Greece’s Prime Minister, Antonis Samaras, vowed Saturday that his country will never leave the Eurozone.
“What we’re living through now is a Greek recovery,” Samaras said at an economic conference organized by German daily Sueddeutsche Zeitung in Berlin. “So, I think ‘Grexit’ is an obsolete word I never want to hear again.”
“It will never happen,” he stressed before promising that his country will not need a third fiscal aid programme from its Eurozone peers. By meeting the goal of a primary budget surplus this year, Greece will be eligible to additional help under the current program, he argued.
“The existing programme stipulates that if Greece were to reach a primary surplus … the Eurogroup will then look at ways of dealing with helping the Greek debt problem,” the prime minister explained.

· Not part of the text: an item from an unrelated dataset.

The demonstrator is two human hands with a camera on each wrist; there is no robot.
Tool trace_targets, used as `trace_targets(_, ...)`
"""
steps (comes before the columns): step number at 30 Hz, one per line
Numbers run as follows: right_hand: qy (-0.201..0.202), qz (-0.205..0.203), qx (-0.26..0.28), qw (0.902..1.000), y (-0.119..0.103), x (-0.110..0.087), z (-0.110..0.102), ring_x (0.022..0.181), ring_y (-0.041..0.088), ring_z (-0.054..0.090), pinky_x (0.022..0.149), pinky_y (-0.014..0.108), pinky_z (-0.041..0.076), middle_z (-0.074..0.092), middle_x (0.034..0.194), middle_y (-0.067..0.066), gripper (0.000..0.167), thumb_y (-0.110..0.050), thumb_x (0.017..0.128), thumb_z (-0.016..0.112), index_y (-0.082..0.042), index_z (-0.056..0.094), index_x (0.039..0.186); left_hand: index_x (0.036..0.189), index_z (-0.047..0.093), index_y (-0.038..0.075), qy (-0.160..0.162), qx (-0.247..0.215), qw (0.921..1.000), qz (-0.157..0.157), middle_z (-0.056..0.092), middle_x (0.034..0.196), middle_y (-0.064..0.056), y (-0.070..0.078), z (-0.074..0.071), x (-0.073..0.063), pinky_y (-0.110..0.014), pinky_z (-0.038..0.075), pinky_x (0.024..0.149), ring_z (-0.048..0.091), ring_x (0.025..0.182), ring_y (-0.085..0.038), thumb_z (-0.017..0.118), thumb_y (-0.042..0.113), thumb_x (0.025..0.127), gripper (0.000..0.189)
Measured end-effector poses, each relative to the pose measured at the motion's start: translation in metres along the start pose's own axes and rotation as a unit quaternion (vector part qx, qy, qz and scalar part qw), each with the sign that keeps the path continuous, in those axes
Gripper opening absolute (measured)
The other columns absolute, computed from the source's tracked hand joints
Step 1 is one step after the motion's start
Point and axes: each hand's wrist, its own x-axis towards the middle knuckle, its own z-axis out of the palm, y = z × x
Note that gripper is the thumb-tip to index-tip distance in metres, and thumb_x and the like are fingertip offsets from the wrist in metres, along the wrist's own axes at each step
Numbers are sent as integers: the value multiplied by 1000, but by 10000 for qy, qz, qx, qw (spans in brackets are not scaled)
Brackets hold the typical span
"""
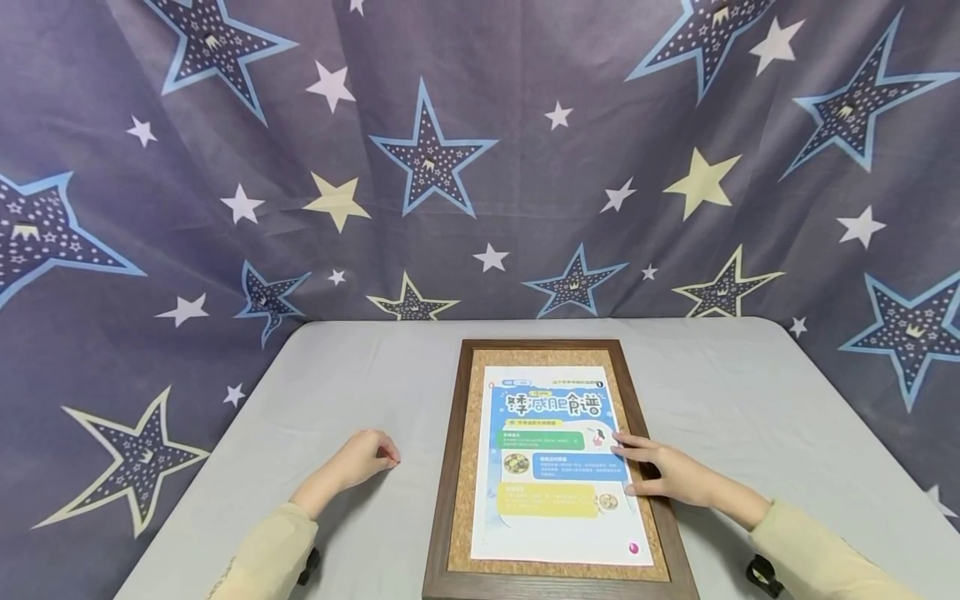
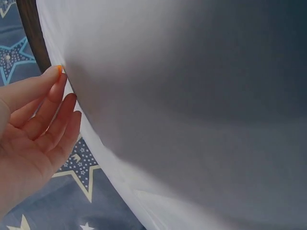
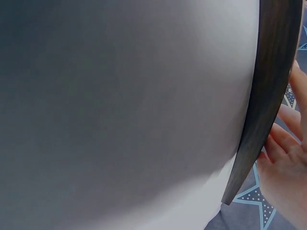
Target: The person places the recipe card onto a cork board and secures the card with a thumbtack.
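Observation:
A framed cork board (image 1: 462,500) lies on the table with a printed poster (image 1: 558,537) on it. Small round-headed pins show at the poster's top left (image 1: 491,385), top right (image 1: 599,384) and bottom right (image 1: 633,548). To the left of the board, my left hand (image 1: 363,457) pinches a small orange-red push pin (image 2: 59,69) between thumb and forefinger; its point is hidden. My right hand (image 1: 671,472) rests over the right side of the board, fingers spread, fingertips on the poster's right edge. In the right wrist view the dark frame (image 3: 266,105) partly hides that hand.
A pale grey cloth covers the table (image 1: 375,367), which extends on both sides of the board. Behind and beside it hangs a dark curtain (image 1: 525,167) with star prints. Black bands (image 1: 763,575) show beneath both sleeves.

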Motion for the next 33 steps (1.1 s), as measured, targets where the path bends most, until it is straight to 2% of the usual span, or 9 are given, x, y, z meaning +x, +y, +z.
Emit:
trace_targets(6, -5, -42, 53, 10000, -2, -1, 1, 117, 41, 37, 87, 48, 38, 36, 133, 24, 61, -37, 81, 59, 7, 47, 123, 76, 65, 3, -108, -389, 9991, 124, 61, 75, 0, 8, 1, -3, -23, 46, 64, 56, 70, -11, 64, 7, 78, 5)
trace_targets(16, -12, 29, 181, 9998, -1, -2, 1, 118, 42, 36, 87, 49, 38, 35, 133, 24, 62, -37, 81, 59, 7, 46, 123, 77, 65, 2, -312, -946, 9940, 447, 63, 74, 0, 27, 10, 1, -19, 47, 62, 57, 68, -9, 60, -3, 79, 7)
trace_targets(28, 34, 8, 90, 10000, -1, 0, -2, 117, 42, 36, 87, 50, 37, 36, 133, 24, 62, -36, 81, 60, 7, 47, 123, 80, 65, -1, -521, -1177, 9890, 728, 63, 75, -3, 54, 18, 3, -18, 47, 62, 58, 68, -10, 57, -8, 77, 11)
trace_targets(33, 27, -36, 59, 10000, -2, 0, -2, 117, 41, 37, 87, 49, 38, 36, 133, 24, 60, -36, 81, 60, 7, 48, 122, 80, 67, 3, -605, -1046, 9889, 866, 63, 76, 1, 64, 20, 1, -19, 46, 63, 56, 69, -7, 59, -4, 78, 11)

“So, I think this is enough,” he reckoned. “We don’t need something else. We don’t need another programme. We just have to stick by this programme.”
Samaras praised his country for having undertaken “a spectacular comeback” nobody believed was possible.

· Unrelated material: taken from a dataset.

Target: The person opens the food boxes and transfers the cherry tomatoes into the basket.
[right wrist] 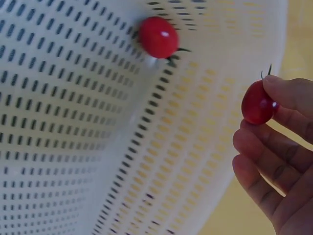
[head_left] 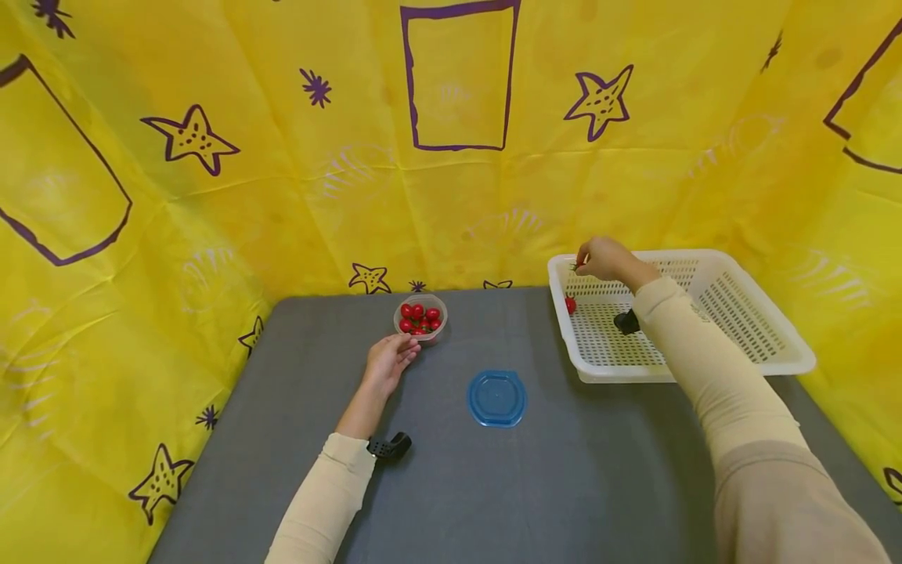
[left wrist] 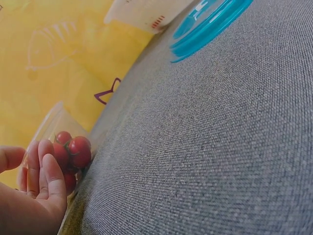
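Observation:
My right hand [head_left: 609, 260] pinches a cherry tomato [right wrist: 257, 103] with a green stem between thumb and fingers. It is over the far left corner of a white perforated basket [head_left: 782, 364]. Another cherry tomato [right wrist: 159, 37] lies inside, against the basket's left wall. My left hand [head_left: 389, 362] is at the near side of a small clear container [left wrist: 61, 117], its fingers loosely bent and the thumb apart. Whether the fingertips touch the container I cannot tell. Several red cherry tomatoes [head_left: 418, 312] fill that container.
A blue lid [head_left: 496, 399] lies flat on the grey tabletop [head_left: 564, 486] between the container and the basket. Behind and beside the table hangs a yellow patterned cloth [head_left: 451, 204]. Black wrist straps [head_left: 390, 446] sit on both forearms.

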`<state>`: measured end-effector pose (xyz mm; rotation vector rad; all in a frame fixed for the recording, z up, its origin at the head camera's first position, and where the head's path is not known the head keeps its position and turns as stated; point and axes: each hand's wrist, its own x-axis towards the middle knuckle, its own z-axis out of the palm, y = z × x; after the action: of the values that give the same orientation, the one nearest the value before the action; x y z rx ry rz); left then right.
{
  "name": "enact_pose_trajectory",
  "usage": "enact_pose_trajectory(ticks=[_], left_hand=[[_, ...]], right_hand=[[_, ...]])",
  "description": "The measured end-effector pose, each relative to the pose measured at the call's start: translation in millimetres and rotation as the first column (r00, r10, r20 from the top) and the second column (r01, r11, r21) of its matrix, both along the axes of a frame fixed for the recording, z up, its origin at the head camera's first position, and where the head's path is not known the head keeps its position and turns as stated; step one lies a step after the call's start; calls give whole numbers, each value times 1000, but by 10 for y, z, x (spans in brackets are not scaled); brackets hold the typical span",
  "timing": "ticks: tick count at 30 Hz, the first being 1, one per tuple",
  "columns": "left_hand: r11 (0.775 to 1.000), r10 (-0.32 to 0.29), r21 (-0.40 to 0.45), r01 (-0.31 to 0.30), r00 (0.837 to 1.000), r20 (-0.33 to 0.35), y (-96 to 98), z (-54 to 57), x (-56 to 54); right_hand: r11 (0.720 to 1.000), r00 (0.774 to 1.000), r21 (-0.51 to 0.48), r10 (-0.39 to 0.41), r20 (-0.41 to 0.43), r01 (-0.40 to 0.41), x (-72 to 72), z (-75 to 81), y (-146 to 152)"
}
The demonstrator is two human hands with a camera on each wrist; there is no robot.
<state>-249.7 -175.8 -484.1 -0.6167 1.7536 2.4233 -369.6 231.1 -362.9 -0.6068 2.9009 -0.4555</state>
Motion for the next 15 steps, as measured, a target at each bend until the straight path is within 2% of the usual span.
enact_pose_trajectory(ticks=[8, 15], left_hand=[[1000, 6, 20, -6, 1000, -8, -8, -24, -2], [1000, 1, 9, -1, 1000, -12, -12, -29, -7]], right_hand=[[998, 999, 62, -21, 40, 18, -18, -270, 48], [997, 997, 70, -45, 64, 41, -45, -421, 61]])
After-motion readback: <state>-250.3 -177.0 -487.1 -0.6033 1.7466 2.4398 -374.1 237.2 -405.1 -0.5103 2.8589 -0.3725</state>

“The recession is over, the recovery is about to begin,” he reckoned. “It might be a weak recovery indeed but it is still a recovery.”
Samaras, conceded that his government still had a lot of ground to cover but ruled out the need for a third loan agreement with international creditors. “Many regarded Greece as a lost case,” Samaras told the same conference. “Now more and more people are referring to a spectacular comeback.”
“We have not put on the automatic pilot,” he said.
He conceded that the latest round of negotiations with the troika has been difficult but said his government’s aim was to reach a deal by the end of the year “so that we can move very quickly to the next stage.”
Asked at the conference in Berlin whether his government had the political capital to stay in power, Samaras said the coalition between conservative New Democracy and socialist PASOK was “stable” and “united in pursuing Greece’s European course.”